Was that it, then? Had I reached the magical threshold when I could no longer find the simple thrill in freefall?

Maybe.

Maybe, I think as our cage comes out of freefall, coasts across the platform, begins another slow ascension and my son promises not to rock the cage if I open my eyes "just for a minute," maybe we all reach a certain point in our lives when there are so many little thrills we don't need the big ones.

I shake my head at hum and purse my lips. I can't even talk, I am so terrified of all the things that might go wrong.

Of course, the last time I climbed into any sort of amusement park ride, cage or otherwise, was before I had kids. Back then, I didn't care about school bombings or the economy. Pedophiles and kidnappers were bad people, but I was too old to take candy from strangers and, not coming from old or new money, I really doubted anyone would kidnap me. Let's not even get into drivers who thought the neighborhood streets were the Autobahn, schoolyard bulllies, black market handguns or suicide bombers on planes. The bottom line was, if anything bad did happen to me, it happened to me and ME alone (my husband and parents and friends and family--they would have been heartbroken, of course, but they would have survived).

No, before I had kids, the most thrill I got out of my day was when a male friend was late to work one morning and the admin called up to ask me if I knew where he was. We came from different directions, and we took different trains, but the insinuation was that I knew where he was because we PLANNED coming in at different times. You know, like celebrities leave restaurants at different times. Gosh darn it, I said, you figured us out.

I (and my friend) had a lot of fun with that one for a long time.

But in the end, it still wasn't nearly as much fun as whipping around in the Scrambler at Great America, or climbing the biggest roller caoster knowing that two seconds after you're hurtling down at 80 miles per hour, you're going to flip upside down and for a moment, just a single moment, feel like you're flying.

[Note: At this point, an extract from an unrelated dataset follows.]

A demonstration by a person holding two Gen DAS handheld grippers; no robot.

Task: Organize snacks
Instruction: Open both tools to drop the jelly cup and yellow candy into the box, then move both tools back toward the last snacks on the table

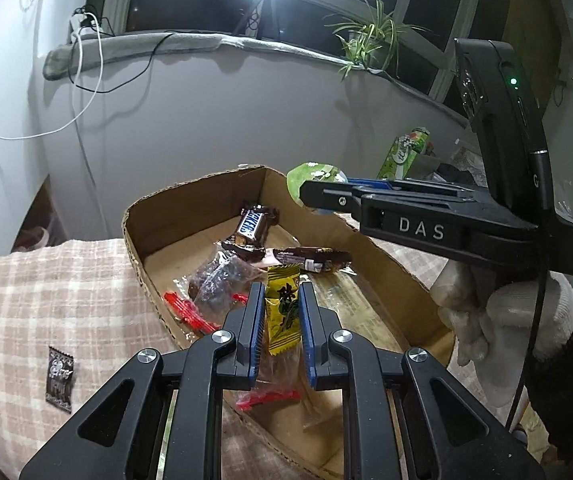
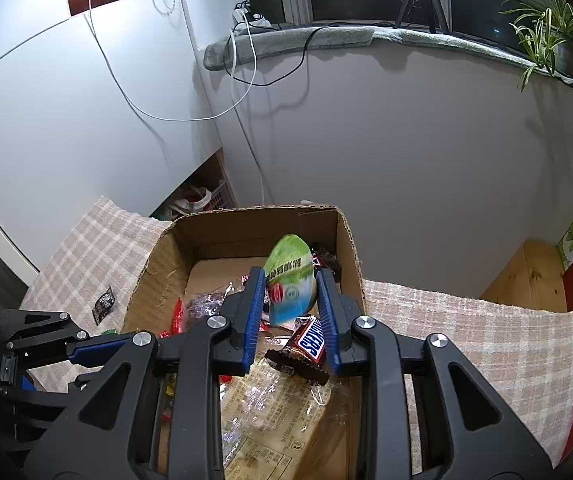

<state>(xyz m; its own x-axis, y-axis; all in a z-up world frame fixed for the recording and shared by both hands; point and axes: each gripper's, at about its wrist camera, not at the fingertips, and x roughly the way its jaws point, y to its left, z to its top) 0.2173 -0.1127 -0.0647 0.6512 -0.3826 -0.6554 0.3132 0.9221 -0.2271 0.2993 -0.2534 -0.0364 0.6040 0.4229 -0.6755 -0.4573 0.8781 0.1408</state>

No, before I had kids, I didn't have the daily thrill of wondering if my son would finally choke on his food, he was laughing so hard. Or the constant excitement of waiting for my daughter to flip off the swing and go flying across the patio because she refuses to hold on with both hands. Of course, I also hadn't experienced the edge-of-my-seat tension watching that same daughter, just younger, let go of the couch and walk across the room by herself for the first time. Or the pure trill of elation when my son received a Certificate of Recognition from his school for "displaying great teamwork with his classmates and table group"--teamwork being one of his...ummm....troublespots.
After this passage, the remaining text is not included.